§ **TASK TO COMPLETE**
Search the listing for the word "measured" and copy every line where it turns up.

§ **RECORDS PROVIDED**

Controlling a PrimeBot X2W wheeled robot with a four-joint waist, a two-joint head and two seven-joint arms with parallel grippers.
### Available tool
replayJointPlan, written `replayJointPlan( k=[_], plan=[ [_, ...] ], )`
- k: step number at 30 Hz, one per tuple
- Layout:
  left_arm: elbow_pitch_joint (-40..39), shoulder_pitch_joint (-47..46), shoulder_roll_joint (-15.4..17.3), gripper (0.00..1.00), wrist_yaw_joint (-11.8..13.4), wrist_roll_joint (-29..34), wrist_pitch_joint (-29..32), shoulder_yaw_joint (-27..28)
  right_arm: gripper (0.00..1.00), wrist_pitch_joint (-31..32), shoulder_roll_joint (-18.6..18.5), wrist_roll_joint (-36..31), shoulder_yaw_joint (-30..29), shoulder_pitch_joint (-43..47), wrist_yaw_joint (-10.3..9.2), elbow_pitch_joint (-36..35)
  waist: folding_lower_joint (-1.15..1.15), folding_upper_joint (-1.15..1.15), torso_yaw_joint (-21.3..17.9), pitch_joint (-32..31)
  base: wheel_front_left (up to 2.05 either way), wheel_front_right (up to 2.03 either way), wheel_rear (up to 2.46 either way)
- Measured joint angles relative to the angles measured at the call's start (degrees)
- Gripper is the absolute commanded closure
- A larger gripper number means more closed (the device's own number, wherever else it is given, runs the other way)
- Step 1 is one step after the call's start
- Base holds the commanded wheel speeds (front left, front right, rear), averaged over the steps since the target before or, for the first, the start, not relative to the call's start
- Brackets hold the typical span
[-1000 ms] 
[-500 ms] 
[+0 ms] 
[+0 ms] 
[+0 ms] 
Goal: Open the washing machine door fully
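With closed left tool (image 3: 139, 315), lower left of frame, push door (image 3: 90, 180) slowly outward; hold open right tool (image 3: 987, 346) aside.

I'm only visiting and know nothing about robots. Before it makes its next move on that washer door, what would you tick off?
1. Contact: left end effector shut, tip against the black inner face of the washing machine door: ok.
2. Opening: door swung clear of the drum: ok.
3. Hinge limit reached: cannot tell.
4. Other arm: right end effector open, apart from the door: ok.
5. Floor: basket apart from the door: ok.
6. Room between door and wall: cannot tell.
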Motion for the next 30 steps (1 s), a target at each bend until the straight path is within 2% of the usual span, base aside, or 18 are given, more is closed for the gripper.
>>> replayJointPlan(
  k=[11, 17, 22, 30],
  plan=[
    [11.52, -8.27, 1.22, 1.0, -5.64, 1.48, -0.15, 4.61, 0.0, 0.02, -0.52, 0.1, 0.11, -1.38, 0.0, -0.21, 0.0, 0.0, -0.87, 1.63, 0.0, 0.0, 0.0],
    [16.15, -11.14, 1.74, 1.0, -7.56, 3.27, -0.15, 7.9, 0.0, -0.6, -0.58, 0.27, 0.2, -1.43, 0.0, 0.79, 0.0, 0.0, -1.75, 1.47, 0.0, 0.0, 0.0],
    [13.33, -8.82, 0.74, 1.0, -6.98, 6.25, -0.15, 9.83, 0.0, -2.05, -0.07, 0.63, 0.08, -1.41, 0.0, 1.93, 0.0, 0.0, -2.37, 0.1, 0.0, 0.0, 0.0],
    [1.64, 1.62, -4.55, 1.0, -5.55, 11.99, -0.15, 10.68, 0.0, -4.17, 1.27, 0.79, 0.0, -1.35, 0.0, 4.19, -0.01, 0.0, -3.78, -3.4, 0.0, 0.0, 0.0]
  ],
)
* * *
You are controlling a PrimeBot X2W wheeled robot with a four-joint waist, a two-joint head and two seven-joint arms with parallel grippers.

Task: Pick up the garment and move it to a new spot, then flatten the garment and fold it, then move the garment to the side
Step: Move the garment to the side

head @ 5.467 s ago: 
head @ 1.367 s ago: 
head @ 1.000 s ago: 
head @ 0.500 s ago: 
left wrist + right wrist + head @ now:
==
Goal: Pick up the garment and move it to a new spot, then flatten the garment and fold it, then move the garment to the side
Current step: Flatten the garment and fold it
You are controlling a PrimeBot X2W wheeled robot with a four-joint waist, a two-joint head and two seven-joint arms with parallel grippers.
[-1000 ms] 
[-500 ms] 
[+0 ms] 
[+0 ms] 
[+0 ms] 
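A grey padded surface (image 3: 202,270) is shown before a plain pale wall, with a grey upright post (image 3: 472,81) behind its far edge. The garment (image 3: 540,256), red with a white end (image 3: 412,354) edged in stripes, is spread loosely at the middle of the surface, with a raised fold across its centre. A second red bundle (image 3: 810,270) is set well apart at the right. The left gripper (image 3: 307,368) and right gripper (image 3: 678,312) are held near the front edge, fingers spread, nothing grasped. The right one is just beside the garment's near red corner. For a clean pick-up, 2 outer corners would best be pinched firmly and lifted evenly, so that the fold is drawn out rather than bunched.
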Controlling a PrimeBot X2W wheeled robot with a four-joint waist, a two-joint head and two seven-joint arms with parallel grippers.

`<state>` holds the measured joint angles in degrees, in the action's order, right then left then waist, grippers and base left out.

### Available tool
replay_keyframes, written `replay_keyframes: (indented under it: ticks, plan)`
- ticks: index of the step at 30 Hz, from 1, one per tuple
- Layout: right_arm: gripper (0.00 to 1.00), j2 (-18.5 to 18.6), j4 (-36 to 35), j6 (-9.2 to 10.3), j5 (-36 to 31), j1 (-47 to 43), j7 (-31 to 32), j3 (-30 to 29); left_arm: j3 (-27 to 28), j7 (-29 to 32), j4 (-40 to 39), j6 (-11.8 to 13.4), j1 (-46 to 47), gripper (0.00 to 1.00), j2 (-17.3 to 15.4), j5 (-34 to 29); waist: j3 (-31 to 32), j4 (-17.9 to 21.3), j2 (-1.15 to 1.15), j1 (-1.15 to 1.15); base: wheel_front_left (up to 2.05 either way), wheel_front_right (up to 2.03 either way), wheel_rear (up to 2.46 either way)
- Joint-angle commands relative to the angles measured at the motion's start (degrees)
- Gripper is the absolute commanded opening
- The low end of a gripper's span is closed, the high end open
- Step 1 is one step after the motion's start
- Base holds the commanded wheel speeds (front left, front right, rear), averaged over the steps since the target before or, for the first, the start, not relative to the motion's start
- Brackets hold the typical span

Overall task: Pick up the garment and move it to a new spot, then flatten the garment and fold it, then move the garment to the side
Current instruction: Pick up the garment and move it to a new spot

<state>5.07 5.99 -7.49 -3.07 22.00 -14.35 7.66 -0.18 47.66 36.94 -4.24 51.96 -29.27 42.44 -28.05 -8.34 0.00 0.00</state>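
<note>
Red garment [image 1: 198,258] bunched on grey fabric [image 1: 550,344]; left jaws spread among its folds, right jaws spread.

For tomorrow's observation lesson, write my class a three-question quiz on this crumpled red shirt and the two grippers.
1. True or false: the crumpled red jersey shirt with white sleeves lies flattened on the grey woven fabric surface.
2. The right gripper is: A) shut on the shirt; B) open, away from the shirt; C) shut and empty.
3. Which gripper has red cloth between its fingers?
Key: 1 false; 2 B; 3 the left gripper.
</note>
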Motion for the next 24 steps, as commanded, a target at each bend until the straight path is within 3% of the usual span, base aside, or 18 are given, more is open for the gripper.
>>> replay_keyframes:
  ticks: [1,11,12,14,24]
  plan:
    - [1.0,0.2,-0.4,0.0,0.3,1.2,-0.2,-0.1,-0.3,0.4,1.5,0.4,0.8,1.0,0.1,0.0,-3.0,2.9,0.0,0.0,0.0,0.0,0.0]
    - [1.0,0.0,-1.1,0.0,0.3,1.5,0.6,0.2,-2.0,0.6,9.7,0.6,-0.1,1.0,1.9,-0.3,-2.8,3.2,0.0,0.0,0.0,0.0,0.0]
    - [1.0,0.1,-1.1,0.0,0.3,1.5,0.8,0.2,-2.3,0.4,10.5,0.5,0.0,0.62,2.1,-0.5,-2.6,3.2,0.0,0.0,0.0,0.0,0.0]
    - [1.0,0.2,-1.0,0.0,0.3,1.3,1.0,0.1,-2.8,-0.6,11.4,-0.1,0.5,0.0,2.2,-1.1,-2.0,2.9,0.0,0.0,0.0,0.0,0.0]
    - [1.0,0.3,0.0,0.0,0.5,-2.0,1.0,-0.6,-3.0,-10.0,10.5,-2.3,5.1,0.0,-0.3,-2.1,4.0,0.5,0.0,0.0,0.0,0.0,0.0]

§ **ANSWER SPACE**
- Measured joint angles relative to the angles measured at the call's start (degrees)
`<state>` holds the measured joint angles in degrees, in the action's order, right then left then waist, grippers and base left out.
- Joint-angle commands relative to the angles measured at the motion's start (degrees)

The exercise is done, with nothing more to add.